A 12V, 25W tungsten filament bulb is supplied with current from n cells connected in series. Each cell has an emf of 1.5V and internal resistance of 0.25. What is the value of n in order that the bulb runs at its rated power?
Take a look at the titles of all the other threads. You can see that a title of help! is of no help to anybody.

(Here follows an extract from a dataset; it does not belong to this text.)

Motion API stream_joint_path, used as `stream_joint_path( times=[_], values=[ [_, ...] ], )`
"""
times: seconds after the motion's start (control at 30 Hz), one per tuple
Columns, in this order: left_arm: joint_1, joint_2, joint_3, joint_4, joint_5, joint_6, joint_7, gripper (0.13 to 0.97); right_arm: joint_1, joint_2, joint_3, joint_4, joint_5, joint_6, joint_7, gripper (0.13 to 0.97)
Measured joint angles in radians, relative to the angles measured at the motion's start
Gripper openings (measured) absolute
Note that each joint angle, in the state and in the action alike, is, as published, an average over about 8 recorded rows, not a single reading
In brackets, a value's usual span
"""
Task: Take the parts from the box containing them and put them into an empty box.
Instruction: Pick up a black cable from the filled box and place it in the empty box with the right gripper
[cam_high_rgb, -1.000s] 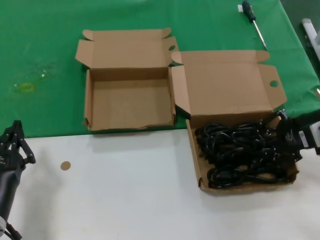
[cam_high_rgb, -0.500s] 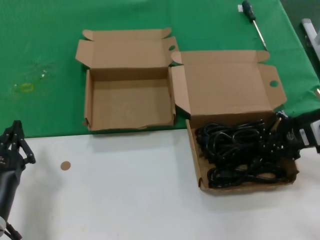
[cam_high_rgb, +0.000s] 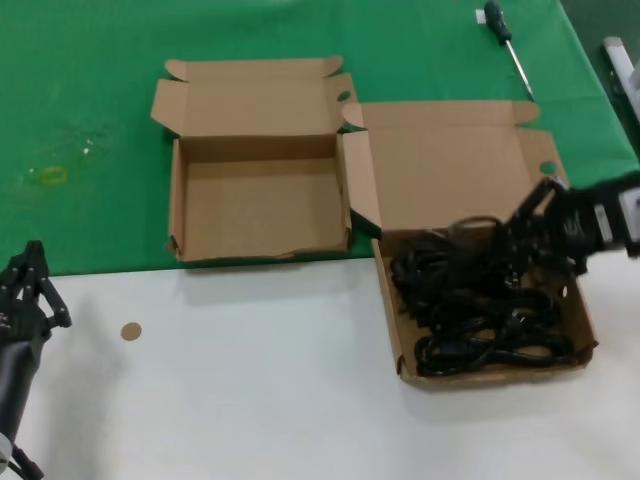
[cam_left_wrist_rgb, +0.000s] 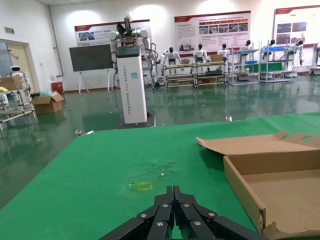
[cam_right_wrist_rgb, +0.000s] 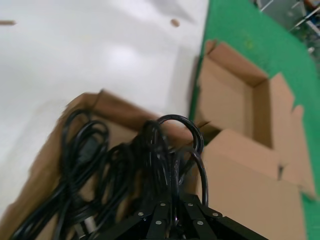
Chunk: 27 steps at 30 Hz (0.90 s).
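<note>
Screwdriver (cam_high_rgb: 507, 45) on green cloth (cam_high_rgb: 90, 120); perhaps a brown disc (cam_high_rgb: 131, 331).

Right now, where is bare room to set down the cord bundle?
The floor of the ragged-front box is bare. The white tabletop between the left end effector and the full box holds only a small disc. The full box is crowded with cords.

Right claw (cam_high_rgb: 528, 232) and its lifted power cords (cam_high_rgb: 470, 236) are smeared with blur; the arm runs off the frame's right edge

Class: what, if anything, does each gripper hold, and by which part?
The right gripper pinches a black power cord bundle by its coiled loops. The left gripper holds nothing.
</note>
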Motion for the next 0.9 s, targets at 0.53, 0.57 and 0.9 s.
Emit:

Hello, Just "Help !" as title is not very inspiring. A more descriptive title will draw more attention. Have a look at this page about batteries and their internal resistances: http://www.allaboutcircuits.com/vol_1/chpt_11/3.html Bertus
Hello, Your picture is rather fuzzy and not good to read. When you must make a battery of 12 Volts, out of 1.5 Volt cells. How many cells are needed? The internal resistance of the cells can be added. Bertus
Hello, Did you read this before posing in the homework section? PLEASE READ - Posting Questions in the Homework Help Forum Show us any effort and we will help you. I already gave you a hint about the battery. Bertus
I've tried it again and again but iam not getting anywhere near answer. You said add the internal resistance, but then again there is another question how many times do I add the internal resistance? Or can I just simply divide 12V/1.5V?
Hello, For the number of cells you can indeed divide the 12 Volts by the 1.5 Volts. Then you can also calculate the internal resistance. Bertus
Well that is not entirely true, if the resistance of each battery was for example 0,33 ohm, then the output power would be closest to 25w with 15 cells instead of 12, so you need to take that into account.
Lets say you have 8 batteries in series, that gives you 12V. But since each battery has 0.25 ohms, the total resistance inside the battery will be 0.25*8=2 ohms. If you draw 0.5A from that battery you will have only 12-2*0.5=11V volts available at the battery terminals. 25W at 12V is a bit over 2A, so you can imagine it will take more than 8 batteries to get the output voltage near 12V when providing 2A of current. The big question is how many cells do you actually need to get that output voltage under load.
First you need to find what the current is when you have n cells. Then use P=R*I^2 to find out the power going into the bulb.
I get what you are saying but in order to find the current, shouldn't I know the value of n? Or the current would remain same throughout. Can I do it like this. P=V^2/R 25=12^2/R R=5.76ohm Now V=IR 12/5.76=I I=2.08amp Is this the value of current?
You need to start from the other side. The voltage will be n*1.5V and the internal resistance will be n*0.25ohms. To this voltage you have connected the internal resistance and load resistance in series, what will the current be? This current is then used to calculate the power across the load resistor, you should get an equation with n as the only variable, then you solve for n that gives 25W. Then find the two adhacent whole numbers and pick the one that gives closer power.
Q1) How much current does the bulb require? Q2) If a single cell is delivering the current in Q1, what will the voltage of that cell be? Q3) What is the smallest number of cells, each at the voltage in Q2, that can supply at least 12V to the load.